Task directions: Make a verbatim copy of all the records.

The input Block Start

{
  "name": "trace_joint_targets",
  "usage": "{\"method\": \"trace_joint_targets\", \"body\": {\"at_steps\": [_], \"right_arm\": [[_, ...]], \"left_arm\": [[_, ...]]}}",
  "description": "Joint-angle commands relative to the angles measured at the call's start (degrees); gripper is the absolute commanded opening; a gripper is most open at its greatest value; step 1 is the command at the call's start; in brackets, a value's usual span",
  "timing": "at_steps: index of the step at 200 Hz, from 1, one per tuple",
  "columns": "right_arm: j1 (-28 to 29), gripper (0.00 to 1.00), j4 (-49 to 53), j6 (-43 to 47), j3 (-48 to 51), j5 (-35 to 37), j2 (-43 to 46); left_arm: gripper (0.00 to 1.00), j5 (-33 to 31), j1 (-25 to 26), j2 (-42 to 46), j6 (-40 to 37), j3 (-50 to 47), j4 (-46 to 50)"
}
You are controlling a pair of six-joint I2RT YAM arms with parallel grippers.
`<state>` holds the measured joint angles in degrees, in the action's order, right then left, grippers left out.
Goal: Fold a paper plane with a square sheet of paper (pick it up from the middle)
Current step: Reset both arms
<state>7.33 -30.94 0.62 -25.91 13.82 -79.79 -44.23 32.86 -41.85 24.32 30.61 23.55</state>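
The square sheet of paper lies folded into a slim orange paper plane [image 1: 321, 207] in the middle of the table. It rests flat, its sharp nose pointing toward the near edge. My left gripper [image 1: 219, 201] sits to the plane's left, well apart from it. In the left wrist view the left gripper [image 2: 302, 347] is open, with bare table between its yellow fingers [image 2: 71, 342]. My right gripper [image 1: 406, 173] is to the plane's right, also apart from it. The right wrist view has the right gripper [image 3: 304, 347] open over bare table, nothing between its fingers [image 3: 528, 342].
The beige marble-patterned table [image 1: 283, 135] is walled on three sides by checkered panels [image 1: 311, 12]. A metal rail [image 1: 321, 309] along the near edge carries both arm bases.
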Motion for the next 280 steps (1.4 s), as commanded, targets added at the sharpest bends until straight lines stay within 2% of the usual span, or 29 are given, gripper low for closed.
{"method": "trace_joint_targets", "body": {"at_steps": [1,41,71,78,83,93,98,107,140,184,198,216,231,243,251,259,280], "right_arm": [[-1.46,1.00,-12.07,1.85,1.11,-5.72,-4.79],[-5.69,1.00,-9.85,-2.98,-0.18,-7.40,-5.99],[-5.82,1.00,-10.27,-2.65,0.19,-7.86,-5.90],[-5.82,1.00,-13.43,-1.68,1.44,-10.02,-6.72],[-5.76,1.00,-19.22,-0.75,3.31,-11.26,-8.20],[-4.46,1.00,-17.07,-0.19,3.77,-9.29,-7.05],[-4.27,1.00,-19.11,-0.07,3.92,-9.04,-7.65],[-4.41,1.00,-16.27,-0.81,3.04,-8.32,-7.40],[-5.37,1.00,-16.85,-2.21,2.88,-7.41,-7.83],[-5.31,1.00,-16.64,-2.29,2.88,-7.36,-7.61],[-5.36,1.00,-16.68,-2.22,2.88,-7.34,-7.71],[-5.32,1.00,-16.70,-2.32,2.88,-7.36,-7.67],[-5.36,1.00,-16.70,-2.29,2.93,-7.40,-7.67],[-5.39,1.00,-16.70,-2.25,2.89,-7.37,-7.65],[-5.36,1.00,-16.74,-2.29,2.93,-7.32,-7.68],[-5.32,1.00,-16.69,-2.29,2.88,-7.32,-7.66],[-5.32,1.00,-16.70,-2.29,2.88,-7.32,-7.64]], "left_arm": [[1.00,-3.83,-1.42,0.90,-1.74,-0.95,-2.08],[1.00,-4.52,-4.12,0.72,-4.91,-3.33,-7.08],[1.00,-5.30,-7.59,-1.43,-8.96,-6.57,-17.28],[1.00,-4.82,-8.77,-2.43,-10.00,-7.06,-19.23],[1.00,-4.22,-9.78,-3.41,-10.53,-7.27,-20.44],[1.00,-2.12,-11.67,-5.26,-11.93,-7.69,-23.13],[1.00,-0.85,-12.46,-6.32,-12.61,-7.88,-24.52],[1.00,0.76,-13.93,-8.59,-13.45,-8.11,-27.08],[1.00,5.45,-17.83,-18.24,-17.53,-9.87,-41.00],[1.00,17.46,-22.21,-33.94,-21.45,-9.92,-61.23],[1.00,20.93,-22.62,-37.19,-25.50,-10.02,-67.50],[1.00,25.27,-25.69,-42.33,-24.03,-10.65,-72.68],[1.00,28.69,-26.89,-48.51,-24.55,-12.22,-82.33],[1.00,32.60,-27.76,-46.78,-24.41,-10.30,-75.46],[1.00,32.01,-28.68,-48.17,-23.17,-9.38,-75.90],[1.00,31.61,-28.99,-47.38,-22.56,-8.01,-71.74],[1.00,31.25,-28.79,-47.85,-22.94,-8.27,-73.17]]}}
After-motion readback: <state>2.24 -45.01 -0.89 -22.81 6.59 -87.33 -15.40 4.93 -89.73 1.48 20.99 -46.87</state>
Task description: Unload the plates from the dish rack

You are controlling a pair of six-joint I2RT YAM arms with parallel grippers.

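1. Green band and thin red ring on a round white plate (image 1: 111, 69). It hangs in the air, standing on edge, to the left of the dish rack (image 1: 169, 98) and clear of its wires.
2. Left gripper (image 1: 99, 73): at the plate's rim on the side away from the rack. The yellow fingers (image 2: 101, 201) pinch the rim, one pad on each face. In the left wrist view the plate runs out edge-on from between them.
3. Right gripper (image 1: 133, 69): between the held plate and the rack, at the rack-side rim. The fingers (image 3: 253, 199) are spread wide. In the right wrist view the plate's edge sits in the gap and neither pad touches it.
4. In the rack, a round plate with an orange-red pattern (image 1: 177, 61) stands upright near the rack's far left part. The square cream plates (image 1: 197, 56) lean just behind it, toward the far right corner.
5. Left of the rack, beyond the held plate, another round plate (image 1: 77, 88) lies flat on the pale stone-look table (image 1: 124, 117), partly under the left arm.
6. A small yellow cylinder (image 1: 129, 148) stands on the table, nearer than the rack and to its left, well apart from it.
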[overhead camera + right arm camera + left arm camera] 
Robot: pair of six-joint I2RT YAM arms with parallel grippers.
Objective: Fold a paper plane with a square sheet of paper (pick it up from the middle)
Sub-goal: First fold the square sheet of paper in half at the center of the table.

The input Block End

Answer to the problem:
{
  "name": "trace_joint_targets",
  "usage": "{\"method\": \"trace_joint_targets\", \"body\": {\"at_steps\": [_], \"right_arm\": [[_, ...]], \"left_arm\": [[_, ...]]}}",
  "description": "Joint-angle commands relative to the angles measured at the call's start (degrees); gripper is the absolute commanded opening; a gripper is most open at its greatest value; step 1 is the command at the call's start; in brackets, a value's usual span",
  "timing": "at_steps: index of the step at 200 Hz, from 1, one per tuple",
  "columns": "right_arm: j1 (-28 to 29), gripper (0.00 to 1.00), j4 (-49 to 53), j6 (-43 to 47), j3 (-48 to 51), j5 (-35 to 37), j2 (-43 to 46); left_arm: gripper (0.00 to 1.00), j5 (-33 to 31), j1 (-25 to 26), j2 (-42 to 46), j6 (-40 to 37), j3 (-50 to 47), j4 (-46 to 50)"
}
You are controlling a pair of six-joint I2RT YAM arms with parallel grippers.
`<state>` holds the measured joint angles in degrees, in the action's order, right then left, grippers left out.
Goal: Fold a paper plane with a square sheet of paper (pick it up from the middle)
Current step: Reset both arms
<state>7.33 -30.94 0.62 -25.91 13.82 -79.79 -44.23 32.86 -41.85 24.32 30.61 23.55</state>
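The square sheet of paper lies folded into a slim orange paper plane [image 1: 321, 207] in the middle of the table. It rests flat, its sharp nose pointing toward the near edge. My left gripper [image 1: 219, 201] sits to the plane's left, well apart from it. In the left wrist view the left gripper [image 2: 302, 347] is open, with bare table between its yellow fingers [image 2: 71, 342]. My right gripper [image 1: 406, 173] is to the plane's right, also apart from it. The right wrist view has the right gripper [image 3: 304, 347] open over bare table, nothing between its fingers [image 3: 528, 342].
The beige marble-patterned table [image 1: 283, 135] is walled on three sides by checkered panels [image 1: 311, 12]. A metal rail [image 1: 321, 309] along the near edge carries both arm bases.
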Motion for the next 280 steps (1.4 s), as commanded, targets added at the sharpest bends until straight lines stay within 2% of the usual span, or 29 are given, gripper low for closed.
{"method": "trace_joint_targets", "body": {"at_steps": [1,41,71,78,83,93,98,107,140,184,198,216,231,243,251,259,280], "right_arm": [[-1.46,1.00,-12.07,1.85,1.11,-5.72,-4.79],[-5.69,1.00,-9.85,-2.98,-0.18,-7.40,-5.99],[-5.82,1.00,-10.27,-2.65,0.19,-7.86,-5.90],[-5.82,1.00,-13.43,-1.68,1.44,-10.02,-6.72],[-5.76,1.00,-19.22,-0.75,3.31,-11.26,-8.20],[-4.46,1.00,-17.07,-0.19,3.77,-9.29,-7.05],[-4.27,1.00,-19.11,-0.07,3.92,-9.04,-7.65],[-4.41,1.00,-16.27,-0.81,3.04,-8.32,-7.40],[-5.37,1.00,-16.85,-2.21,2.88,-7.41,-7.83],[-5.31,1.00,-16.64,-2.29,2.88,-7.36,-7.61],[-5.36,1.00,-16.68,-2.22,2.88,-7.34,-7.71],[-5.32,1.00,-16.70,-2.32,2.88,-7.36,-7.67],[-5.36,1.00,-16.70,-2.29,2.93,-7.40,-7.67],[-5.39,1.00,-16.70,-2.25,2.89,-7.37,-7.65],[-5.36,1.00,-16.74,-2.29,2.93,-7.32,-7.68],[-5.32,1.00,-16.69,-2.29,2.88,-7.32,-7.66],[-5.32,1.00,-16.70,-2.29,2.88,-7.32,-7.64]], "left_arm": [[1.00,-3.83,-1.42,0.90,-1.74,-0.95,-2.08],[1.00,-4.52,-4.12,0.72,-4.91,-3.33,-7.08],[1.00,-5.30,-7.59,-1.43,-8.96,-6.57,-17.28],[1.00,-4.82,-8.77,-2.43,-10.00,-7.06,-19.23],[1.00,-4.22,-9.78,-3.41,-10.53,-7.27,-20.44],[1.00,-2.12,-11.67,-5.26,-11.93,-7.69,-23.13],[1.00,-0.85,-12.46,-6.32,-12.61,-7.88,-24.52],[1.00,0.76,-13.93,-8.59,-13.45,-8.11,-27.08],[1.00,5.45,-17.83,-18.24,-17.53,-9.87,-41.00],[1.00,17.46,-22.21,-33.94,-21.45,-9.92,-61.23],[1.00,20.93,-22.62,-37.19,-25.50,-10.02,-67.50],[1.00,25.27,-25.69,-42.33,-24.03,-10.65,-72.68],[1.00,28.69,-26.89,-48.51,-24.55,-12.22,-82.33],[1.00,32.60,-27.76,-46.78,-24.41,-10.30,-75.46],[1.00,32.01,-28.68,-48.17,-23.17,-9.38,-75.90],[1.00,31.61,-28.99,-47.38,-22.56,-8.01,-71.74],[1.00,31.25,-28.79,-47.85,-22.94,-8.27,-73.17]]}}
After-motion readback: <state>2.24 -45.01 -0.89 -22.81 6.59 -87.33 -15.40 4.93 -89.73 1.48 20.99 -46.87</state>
Task description: Unload the plates from the dish rack

You are controlling a pair of six-joint I2RT YAM arms with parallel grippers.

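1. Green band and thin red ring on a round white plate (image 1: 111, 69). It hangs in the air, standing on edge, to the left of the dish rack (image 1: 169, 98) and clear of its wires.
2. Left gripper (image 1: 99, 73): at the plate's rim on the side away from the rack. The yellow fingers (image 2: 101, 201) pinch the rim, one pad on each face. In the left wrist view the plate runs out edge-on from between them.
3. Right gripper (image 1: 133, 69): between the held plate and the rack, at the rack-side rim. The fingers (image 3: 253, 199) are spread wide. In the right wrist view the plate's edge sits in the gap and neither pad touches it.
4. In the rack, a round plate with an orange-red pattern (image 1: 177, 61) stands upright near the rack's far left part. The square cream plates (image 1: 197, 56) lean just behind it, toward the far right corner.
5. Left of the rack, beyond the held plate, another round plate (image 1: 77, 88) lies flat on the pale stone-look table (image 1: 124, 117), partly under the left arm.
6. A small yellow cylinder (image 1: 129, 148) stands on the table, nearer than the rack and to its left, well apart from it.
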[overhead camera + right arm camera + left arm camera] 
Robot: pair of six-joint I2RT YAM arms with parallel grippers.
Objective: Fold a paper plane with a square sheet of paper (pick it up from the middle)
Sub-goal: First fold the square sheet of paper in half at the center of the table.

No additional answer is expected.